__What you are asked to do__.
Which lines of the data below include the string "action"? Return each of them.

__Source data__.

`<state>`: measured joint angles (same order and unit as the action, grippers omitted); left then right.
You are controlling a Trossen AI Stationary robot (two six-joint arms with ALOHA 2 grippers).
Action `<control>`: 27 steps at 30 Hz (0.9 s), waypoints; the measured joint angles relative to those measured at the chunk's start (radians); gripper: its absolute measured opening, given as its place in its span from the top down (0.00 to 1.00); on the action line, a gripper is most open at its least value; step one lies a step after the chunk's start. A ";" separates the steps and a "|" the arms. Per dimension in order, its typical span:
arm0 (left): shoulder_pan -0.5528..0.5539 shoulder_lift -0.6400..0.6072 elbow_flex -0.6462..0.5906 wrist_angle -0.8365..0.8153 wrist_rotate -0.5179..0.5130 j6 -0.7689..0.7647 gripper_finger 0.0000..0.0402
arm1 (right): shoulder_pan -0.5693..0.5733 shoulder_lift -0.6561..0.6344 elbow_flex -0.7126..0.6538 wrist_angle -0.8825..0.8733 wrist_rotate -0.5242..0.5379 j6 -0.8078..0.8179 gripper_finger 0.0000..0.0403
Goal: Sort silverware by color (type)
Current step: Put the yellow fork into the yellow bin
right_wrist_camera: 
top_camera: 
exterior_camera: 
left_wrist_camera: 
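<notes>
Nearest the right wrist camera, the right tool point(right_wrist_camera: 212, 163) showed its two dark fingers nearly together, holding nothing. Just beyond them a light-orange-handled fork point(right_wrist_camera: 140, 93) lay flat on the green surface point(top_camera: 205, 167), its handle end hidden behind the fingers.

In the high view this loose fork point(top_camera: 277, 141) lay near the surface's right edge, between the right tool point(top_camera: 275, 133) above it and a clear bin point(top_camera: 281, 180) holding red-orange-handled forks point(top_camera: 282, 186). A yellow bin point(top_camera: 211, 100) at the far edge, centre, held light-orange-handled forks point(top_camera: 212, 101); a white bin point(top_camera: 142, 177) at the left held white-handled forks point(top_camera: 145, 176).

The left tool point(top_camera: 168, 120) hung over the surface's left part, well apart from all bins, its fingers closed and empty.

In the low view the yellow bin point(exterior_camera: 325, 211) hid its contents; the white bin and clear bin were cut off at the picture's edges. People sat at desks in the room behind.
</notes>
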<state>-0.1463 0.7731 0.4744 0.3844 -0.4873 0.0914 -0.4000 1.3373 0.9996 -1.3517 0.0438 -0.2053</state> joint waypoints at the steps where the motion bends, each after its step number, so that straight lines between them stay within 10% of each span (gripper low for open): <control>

__Answer space__.
`<state>`: measured joint angles (same order and unit as the action, grippers omitted); left then right.
Action `<control>`: 27 steps at 30 Hz (0.9 s), waypoints; the measured joint angles relative to those measured at the chunk's start (radians); gripper: its absolute measured opening, given as its place in its span from the top down (0.00 to 1.00); on the action line, a gripper is most open at its least value; step one lies a step after the chunk's start. A ";" separates the steps and a "|" the arms. Per dimension in order, its typical span:

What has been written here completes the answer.